BEGIN Data shown

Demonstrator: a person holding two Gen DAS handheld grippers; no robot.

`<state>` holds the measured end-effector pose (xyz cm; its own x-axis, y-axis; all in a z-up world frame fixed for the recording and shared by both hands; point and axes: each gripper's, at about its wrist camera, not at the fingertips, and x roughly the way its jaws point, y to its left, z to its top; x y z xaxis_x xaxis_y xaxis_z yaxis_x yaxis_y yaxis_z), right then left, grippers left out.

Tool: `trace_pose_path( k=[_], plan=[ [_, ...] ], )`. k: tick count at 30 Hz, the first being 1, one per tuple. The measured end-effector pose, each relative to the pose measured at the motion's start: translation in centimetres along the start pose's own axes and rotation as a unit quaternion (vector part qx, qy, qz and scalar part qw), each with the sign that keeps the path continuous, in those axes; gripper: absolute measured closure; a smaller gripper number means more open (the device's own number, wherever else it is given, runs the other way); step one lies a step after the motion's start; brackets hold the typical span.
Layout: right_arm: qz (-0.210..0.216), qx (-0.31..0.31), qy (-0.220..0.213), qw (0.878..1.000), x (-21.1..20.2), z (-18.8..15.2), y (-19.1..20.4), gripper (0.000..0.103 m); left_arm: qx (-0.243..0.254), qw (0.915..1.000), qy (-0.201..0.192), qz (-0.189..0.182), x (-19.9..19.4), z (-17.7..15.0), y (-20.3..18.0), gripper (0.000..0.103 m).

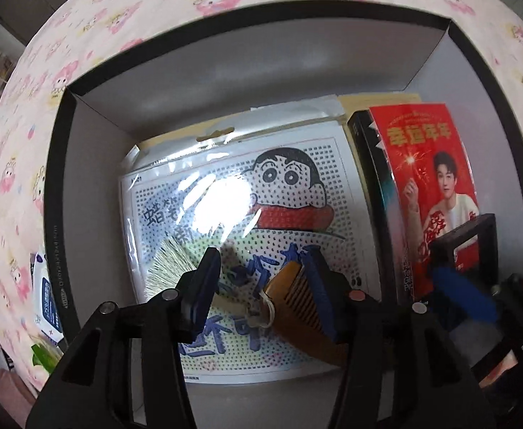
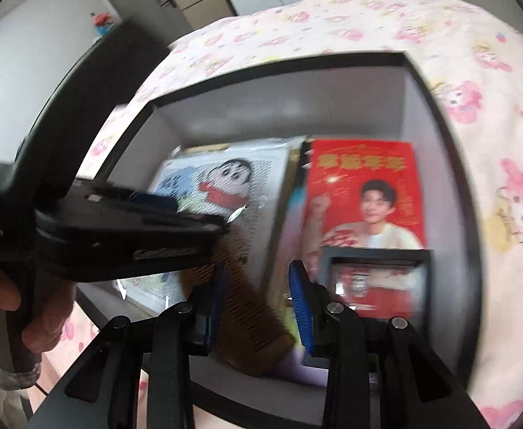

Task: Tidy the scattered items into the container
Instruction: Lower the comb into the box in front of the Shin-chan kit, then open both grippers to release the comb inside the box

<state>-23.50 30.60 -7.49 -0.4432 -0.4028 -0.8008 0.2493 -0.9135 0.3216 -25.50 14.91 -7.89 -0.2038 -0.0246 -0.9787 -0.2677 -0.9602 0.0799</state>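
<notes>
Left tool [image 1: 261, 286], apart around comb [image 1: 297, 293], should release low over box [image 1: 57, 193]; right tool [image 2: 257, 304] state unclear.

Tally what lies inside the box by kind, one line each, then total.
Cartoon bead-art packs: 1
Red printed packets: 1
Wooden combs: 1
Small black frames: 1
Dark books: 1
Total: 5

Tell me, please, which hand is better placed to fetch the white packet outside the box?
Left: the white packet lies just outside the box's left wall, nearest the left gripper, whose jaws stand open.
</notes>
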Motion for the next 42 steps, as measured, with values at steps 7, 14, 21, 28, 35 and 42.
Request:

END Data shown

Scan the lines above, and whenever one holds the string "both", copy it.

- Task response
`<state>` holds the measured end-effector pose (xyz cm; its own x-axis, y-axis; all in a z-up world frame fixed for the recording and shared by both hands; point and axes: each gripper's, at about its wrist camera, not at the fingertips, and x roughly the way its jaws point, y to its left, z to its top; x y z xaxis_x xaxis_y xaxis_z yaxis_x yaxis_y yaxis_z), right then left, grippers left out.
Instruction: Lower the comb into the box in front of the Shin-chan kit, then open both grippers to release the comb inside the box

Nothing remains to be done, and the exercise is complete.